Their only recording hangs on their producer’s wall among such names as Eric Clapton, Rod Stewart, Gene Simmons and Joe Bonamassa, but they aren’t nearly as well-known.
Yet!
The band’s first and only album, “All My Relations,” was recently named Best Blues Recording at the 2016 Native American Music Awards.
They are Blue Mountain Tribe, a blues rock band based in Tehachapi, Calif. The band’s five members are all Native American, and three are members of Team Edwards.
Band members Robin “Bubba” Hairston and son Caleb, Pat Mata, James Bixler and Joseph Sandoval released the album in 2014.
The album was one of 824 submitted for consideration, and among six nominated for the award.
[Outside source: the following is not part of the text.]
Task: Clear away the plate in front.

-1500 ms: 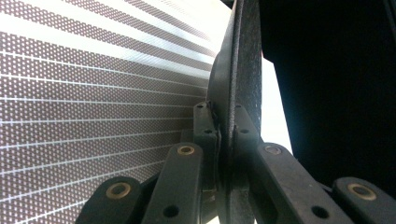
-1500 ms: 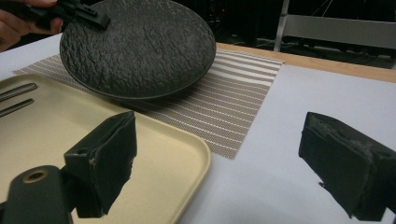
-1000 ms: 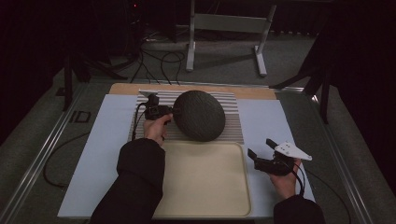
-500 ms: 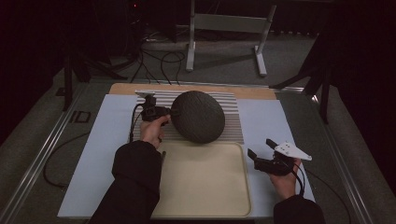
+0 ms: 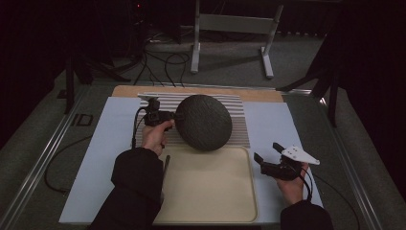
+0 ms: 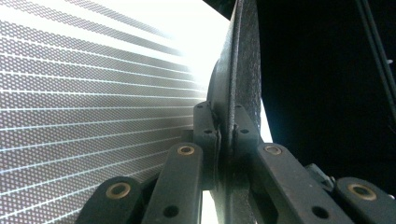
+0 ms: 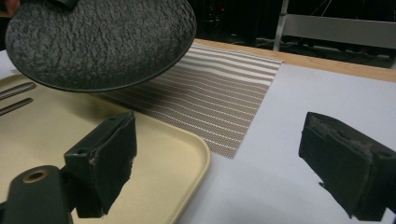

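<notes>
A dark grey, rough-speckled plate (image 5: 203, 122) is showing above a mat (image 5: 237, 132) striped brown and white near the far edge of the surface. A plain cream tray (image 5: 210, 191) is lying at the near edge on a pale blue sheet (image 5: 105, 158). Both claws are looking black.

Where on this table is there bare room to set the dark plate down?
The beige tray is mostly bare, apart from utensils at its left edge. The striped mat lies partly under the plate. The pale cloth right of the mat is free.
</notes>
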Available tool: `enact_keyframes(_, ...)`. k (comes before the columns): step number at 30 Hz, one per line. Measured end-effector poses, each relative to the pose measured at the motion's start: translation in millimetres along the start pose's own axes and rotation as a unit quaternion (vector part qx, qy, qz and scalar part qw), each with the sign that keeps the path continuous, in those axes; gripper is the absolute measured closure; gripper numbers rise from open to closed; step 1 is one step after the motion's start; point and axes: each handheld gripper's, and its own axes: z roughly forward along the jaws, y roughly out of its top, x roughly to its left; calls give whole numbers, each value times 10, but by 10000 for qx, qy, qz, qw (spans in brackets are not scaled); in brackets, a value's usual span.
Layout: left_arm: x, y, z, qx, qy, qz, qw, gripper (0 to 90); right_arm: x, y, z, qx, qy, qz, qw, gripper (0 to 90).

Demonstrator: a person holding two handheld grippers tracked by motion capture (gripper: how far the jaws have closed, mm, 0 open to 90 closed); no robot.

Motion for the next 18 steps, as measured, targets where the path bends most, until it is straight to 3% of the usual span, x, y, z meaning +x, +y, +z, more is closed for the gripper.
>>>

According to Mata, the band didn’t really expect to win, but when they did things really started taking off.
“We were told by people all over the music industry that another band that was going to win. They tour all over the world, and they’ve got five CDs out. We have one CD out, and we haven’t left the United States, so we figured they were going to win,” Hairston said.
“This is a big deal — bigger than we thought. Things are happening fast,” Mata said. “After you win a big event like this, you get lots of attention.”
Bubba Hairston said there were multiple magazines interested in the Blue Mountain Tribe story, and that the band’s schedule was filling up quickly.
“They’re considering having us play at NAMA in New York City next year,” Hairston said.
Hairston said he was planning to travel to New York to represent the band at the NAMA ceremony this year, but situations changed and he opted do something else with the money he’d saved for the trip.
“They’re building a pipeline through Indian territory and burial grounds,” he said. “They (Native American protesters) were without food, water and diapers, just the necessities to survive.”
Hairston said they decided to donate the travel money to the people of the Standing Rock, S.D., protest.